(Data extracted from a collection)
☆ ☆ ☆ ☆ ☆ ☆ ☆

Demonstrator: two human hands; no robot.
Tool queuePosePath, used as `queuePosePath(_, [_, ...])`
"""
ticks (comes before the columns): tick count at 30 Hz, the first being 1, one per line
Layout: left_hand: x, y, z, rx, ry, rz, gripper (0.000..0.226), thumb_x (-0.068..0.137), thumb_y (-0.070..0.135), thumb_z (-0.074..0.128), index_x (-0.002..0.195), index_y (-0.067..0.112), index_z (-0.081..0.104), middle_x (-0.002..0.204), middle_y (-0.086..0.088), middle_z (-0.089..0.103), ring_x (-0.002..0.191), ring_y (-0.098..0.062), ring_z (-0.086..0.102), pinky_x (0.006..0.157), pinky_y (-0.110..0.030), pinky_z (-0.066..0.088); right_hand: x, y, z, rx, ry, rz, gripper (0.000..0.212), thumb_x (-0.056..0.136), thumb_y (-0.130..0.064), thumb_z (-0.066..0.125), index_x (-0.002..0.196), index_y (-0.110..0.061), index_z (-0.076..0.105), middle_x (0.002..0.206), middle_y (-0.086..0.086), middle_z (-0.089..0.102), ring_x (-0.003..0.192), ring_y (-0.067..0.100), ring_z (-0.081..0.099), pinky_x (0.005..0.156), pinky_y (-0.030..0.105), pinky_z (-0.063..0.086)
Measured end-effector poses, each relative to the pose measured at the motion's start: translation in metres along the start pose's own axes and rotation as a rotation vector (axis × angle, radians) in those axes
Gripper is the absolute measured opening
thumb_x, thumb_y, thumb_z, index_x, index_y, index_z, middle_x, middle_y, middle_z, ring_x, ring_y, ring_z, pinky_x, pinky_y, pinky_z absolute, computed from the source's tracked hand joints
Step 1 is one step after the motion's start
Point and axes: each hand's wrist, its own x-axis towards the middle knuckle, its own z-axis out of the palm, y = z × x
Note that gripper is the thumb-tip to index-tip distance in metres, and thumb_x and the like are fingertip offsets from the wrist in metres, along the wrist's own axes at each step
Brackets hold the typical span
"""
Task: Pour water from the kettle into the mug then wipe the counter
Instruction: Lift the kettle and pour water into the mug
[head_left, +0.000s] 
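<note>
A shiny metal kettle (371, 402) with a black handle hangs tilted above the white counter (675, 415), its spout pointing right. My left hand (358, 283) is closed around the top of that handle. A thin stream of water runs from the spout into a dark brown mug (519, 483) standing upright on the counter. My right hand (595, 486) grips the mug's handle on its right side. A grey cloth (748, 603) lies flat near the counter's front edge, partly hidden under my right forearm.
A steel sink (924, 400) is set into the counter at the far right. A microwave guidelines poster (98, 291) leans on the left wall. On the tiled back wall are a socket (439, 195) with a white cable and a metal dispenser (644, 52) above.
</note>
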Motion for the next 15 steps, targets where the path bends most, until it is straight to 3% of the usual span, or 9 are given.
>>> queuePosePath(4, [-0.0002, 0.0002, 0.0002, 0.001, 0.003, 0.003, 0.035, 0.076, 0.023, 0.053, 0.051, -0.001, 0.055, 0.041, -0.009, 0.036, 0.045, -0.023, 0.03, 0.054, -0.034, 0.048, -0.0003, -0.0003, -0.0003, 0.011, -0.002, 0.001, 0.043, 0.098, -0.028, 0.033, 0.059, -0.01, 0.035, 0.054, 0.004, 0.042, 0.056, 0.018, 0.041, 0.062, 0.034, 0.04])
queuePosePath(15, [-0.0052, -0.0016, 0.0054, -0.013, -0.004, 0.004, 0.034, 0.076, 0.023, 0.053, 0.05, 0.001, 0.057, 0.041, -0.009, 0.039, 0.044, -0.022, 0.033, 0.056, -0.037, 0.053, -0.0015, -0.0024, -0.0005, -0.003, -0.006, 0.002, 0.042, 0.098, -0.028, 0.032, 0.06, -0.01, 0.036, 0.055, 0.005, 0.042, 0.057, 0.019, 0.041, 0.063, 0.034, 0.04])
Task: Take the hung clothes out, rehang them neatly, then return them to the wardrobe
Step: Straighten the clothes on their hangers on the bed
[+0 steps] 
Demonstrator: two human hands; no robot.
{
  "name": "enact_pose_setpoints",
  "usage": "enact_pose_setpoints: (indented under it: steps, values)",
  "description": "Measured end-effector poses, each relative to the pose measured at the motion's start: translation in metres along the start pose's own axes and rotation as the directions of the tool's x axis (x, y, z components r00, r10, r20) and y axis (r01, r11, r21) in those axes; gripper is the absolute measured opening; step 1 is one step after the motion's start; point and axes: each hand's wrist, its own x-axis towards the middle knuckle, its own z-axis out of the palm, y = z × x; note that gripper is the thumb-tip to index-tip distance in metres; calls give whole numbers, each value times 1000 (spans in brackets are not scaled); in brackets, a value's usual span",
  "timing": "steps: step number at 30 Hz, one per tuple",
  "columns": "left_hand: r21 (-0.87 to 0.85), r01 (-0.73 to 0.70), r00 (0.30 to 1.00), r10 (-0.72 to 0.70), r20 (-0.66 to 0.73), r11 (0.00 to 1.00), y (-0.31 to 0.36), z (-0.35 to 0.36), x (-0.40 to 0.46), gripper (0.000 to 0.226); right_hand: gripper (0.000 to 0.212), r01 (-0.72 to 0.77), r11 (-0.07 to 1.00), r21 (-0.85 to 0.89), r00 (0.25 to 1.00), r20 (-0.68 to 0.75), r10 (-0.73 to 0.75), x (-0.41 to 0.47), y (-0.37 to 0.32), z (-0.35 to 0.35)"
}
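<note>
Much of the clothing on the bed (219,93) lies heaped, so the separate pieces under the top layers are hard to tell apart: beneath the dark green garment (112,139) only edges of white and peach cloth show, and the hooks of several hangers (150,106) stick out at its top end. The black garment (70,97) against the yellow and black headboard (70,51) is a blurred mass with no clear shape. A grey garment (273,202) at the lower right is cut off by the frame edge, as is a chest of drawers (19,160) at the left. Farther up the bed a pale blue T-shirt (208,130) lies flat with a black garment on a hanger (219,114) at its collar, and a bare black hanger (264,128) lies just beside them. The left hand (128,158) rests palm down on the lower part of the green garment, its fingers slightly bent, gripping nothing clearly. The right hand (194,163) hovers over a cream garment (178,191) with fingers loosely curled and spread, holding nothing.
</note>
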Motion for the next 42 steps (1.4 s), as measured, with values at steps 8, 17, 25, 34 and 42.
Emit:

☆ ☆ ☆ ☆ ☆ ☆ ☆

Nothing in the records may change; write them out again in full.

→ **Reply**
Demonstrator: two human hands; no robot.
Tool queuePosePath, used as `queuePosePath(_, [_, ...])`
"""
ticks (comes before the columns): tick count at 30 Hz, the first being 1, one per line
Layout: left_hand: x, y, z, rx, ry, rz, gripper (0.000..0.226), thumb_x (-0.068..0.137), thumb_y (-0.070..0.135), thumb_z (-0.074..0.128), index_x (-0.002..0.195), index_y (-0.067..0.112), index_z (-0.081..0.104), middle_x (-0.002..0.204), middle_y (-0.086..0.088), middle_z (-0.089..0.103), ring_x (-0.002..0.191), ring_y (-0.098..0.062), ring_z (-0.086..0.102), pinky_x (0.006..0.157), pinky_y (-0.110..0.030), pinky_z (-0.066..0.088); right_hand: x, y, z, rx, ry, rz, gripper (0.000..0.212), thumb_x (-0.056..0.136), thumb_y (-0.130..0.064), thumb_z (-0.066..0.125), index_x (-0.002..0.196), index_y (-0.110..0.061), index_z (-0.076..0.105), middle_x (0.002..0.206), middle_y (-0.086..0.086), middle_z (-0.089..0.102), ring_x (-0.003..0.192), ring_y (-0.067..0.100), ring_z (-0.081..0.099), pinky_x (0.005..0.156), pinky_y (-0.030..0.105), pinky_z (-0.063..0.086)
Measured end-effector poses, each relative to the pose measured at the motion's start: translation in metres along the start pose's own axes and rotation as a rotation vector (axis × angle, radians) in those axes
Gripper is the absolute measured opening
thumb_x, thumb_y, thumb_z, index_x, index_y, index_z, middle_x, middle_y, middle_z, ring_x, ring_y, ring_z, pinky_x, pinky_y, pinky_z absolute, computed from the source's tracked hand joints
Step 1 is one step after the motion's start
Point and axes: each hand's wrist, its own x-axis towards the middle knuckle, its own z-axis out of the palm, y = z × x
Note that gripper is the thumb-tip to index-tip distance in metres, and thumb_x and the like are fingertip offsets from the wrist in metres, along the wrist's own axes at each step
Brackets hold the typical span
"""
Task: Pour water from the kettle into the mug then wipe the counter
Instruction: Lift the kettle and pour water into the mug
[head_left, +0.000s] 
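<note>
A shiny metal kettle (371, 402) with a black handle hangs tilted above the white counter (675, 415), its spout pointing right. My left hand (358, 283) is closed around the top of that handle. A thin stream of water runs from the spout into a dark brown mug (519, 483) standing upright on the counter. My right hand (595, 486) grips the mug's handle on its right side. A grey cloth (748, 603) lies flat near the counter's front edge, partly hidden under my right forearm.
A steel sink (924, 400) is set into the counter at the far right. A microwave guidelines poster (98, 291) leans on the left wall. On the tiled back wall are a socket (439, 195) with a white cable and a metal dispenser (644, 52) above.
</note>
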Motion for the next 15 steps, targets where the path bends most, until it is straight to 3% of the usual span, or 9 are given.
>>> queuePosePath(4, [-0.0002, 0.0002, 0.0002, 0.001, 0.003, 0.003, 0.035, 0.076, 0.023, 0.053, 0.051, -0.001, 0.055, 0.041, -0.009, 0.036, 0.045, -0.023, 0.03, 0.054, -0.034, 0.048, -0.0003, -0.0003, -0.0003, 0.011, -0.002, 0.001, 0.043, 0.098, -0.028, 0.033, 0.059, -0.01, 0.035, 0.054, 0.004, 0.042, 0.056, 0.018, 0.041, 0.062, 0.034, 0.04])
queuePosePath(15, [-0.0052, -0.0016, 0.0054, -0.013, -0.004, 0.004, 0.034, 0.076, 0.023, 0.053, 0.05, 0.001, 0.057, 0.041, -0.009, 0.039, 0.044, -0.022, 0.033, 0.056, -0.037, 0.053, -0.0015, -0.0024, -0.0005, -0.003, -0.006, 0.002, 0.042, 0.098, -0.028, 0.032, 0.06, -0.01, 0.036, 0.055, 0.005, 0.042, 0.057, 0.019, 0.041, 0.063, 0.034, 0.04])
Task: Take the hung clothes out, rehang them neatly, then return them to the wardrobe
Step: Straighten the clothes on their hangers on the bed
[+0 steps] 
Demonstrator: two human hands; no robot.
{
  "name": "enact_pose_setpoints",
  "usage": "enact_pose_setpoints: (indented under it: steps, values)",
  "description": "Measured end-effector poses, each relative to the pose measured at the motion's start: translation in metres along the start pose's own axes and rotation as the directions of the tool's x axis (x, y, z components r00, r10, r20) and y axis (r01, r11, r21) in those axes; gripper is the absolute measured opening; step 1 is one step after the motion's start; point and axes: each hand's wrist, its own x-axis towards the middle knuckle, its own z-axis out of the palm, y = z × x; note that gripper is the thumb-tip to index-tip distance in metres; calls give whole numbers, each value times 1000 (spans in brackets are not scaled); in brackets, a value's usual span",
  "timing": "steps: step number at 30 Hz, one per tuple",
  "columns": "left_hand: r21 (-0.87 to 0.85), r01 (-0.73 to 0.70), r00 (0.30 to 1.00), r10 (-0.72 to 0.70), r20 (-0.66 to 0.73), r11 (0.00 to 1.00), y (-0.31 to 0.36), z (-0.35 to 0.36), x (-0.40 to 0.46), gripper (0.000 to 0.226); right_hand: gripper (0.000 to 0.212), r01 (-0.72 to 0.77), r11 (-0.07 to 1.00), r21 (-0.85 to 0.89), r00 (0.25 to 1.00), r20 (-0.68 to 0.75), r10 (-0.73 to 0.75), x (-0.41 to 0.47), y (-0.37 to 0.32), z (-0.35 to 0.35)"
}
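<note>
Much of the clothing on the bed (219,93) lies heaped, so the separate pieces under the top layers are hard to tell apart: beneath the dark green garment (112,139) only edges of white and peach cloth show, and the hooks of several hangers (150,106) stick out at its top end. The black garment (70,97) against the yellow and black headboard (70,51) is a blurred mass with no clear shape. A grey garment (273,202) at the lower right is cut off by the frame edge, as is a chest of drawers (19,160) at the left. Farther up the bed a pale blue T-shirt (208,130) lies flat with a black garment on a hanger (219,114) at its collar, and a bare black hanger (264,128) lies just beside them. The left hand (128,158) rests palm down on the lower part of the green garment, its fingers slightly bent, gripping nothing clearly. The right hand (194,163) hovers over a cream garment (178,191) with fingers loosely curled and spread, holding nothing.
</note>
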Motion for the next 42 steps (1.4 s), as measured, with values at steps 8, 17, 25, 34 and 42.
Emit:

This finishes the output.